Thanks much for your reply.

By saying on the fly, you mean caching the trained model, and querying it for each user joined with 30M products when needed?

Our question is more about the general approach, what if we have 7M DAU?
How the companies deal with that using Spark?


On Wed, Mar 18, 2015 at 3:39 PM, Sean Owen <sowen@cloudera.com> wrote:
Not just the join, but this means you're trying to compute 600
trillion dot products. It will never finish fast. Basically: don't do
this :) You don't in general compute all recommendations for all
users, but recompute for a small subset of users that were or are
likely to be active soon. (Or compute on the fly.) Is anything like
that an option?

On Wed, Mar 18, 2015 at 7:13 AM, Aram Mkrtchyan
<aram.mkrtchyan.87@gmail.com> wrote:
> Trying to build recommendation system using Spark MLLib's ALS.
>
> Currently, we're trying to pre-build recommendations for all users on daily
> basis.

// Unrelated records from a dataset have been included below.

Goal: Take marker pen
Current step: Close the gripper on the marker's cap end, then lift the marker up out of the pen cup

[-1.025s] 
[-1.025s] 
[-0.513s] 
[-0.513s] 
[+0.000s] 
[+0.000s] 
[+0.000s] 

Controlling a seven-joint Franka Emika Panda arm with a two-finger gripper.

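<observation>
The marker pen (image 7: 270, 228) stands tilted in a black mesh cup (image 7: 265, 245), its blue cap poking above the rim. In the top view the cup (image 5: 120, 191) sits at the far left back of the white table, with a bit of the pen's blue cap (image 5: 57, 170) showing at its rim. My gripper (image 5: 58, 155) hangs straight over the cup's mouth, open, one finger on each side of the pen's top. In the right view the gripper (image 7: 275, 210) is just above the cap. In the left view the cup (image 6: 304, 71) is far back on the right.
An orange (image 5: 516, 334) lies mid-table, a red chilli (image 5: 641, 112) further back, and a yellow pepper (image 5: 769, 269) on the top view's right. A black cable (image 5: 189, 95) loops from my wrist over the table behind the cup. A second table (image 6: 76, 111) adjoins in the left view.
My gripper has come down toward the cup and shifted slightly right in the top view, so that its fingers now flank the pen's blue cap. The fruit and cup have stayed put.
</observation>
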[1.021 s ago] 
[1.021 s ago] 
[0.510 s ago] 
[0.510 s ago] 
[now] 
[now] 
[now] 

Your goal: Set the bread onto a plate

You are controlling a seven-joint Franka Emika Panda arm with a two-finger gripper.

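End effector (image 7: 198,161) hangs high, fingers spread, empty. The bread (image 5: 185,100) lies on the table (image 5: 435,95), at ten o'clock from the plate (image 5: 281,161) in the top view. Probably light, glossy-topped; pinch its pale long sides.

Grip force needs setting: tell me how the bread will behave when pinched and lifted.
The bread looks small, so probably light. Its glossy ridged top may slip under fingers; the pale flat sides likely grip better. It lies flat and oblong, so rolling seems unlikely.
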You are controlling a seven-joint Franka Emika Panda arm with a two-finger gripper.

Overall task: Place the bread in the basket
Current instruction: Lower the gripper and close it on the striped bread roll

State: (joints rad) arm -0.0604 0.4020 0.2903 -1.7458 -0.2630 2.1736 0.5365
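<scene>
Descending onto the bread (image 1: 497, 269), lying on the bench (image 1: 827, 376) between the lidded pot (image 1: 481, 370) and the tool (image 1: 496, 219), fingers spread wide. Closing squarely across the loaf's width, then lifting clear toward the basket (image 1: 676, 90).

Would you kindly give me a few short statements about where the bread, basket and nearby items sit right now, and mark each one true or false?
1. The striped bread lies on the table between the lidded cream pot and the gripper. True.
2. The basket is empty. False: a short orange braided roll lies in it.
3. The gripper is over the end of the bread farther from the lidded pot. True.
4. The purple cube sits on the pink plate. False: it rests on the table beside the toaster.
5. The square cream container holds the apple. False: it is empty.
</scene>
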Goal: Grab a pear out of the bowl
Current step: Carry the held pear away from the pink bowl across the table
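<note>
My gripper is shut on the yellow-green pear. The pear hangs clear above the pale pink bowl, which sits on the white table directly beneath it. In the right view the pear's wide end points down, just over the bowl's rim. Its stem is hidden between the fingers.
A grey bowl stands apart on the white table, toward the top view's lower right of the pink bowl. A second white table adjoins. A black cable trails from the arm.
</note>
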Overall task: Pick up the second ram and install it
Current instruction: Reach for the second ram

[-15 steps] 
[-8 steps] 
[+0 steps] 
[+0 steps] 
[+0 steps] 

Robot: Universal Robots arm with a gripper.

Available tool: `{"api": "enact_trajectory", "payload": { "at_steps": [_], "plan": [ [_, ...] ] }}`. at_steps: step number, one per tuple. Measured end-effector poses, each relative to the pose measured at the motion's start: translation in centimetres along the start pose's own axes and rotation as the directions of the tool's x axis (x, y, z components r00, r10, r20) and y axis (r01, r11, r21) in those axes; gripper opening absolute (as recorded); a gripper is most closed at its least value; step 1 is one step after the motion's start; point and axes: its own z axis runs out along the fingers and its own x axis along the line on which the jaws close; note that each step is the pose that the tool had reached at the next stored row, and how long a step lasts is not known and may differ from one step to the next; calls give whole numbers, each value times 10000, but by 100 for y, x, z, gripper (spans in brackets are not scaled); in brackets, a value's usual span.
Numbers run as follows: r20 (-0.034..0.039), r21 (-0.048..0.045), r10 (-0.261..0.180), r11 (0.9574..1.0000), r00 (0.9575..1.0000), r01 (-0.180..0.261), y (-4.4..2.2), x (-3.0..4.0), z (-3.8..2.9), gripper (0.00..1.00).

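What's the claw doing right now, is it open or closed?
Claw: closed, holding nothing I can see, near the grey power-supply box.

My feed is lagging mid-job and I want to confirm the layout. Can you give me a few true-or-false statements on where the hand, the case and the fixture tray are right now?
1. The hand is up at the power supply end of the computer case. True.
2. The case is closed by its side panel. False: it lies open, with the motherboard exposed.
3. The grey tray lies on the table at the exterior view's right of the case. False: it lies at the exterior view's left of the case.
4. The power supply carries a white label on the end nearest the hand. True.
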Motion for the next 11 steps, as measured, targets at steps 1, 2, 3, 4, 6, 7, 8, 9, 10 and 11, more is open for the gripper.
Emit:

We're using simple implicit feedbacks and ALS.
>
> The problem is, we have 20M users and 30M products, and to call the main
> predict() method, we need to have the cartesian join for users and products,
> which is too huge, and it may take days to generate only the join. Is there
> a way to avoid cartesian join to make the process faster?
>
> Currently we have 8 nodes with 64Gb of RAM, I think it should be enough for
> the data.
>
> val users: RDD[Int] = ???           // RDD with 20M userIds
> val products: RDD[Int] = ???        // RDD with 30M productIds
> val ratings : RDD[Rating] = ???     // RDD with all user->product feedbacks
>
> val model = new ALS().setRank(10).setIterations(10)
>   .setLambda(0.0001).setImplicitPrefs(true)
>   .setAlpha(40).run(ratings)
>
> val usersProducts = users.cartesian(products)
> val recommendations = model.predict(usersProducts)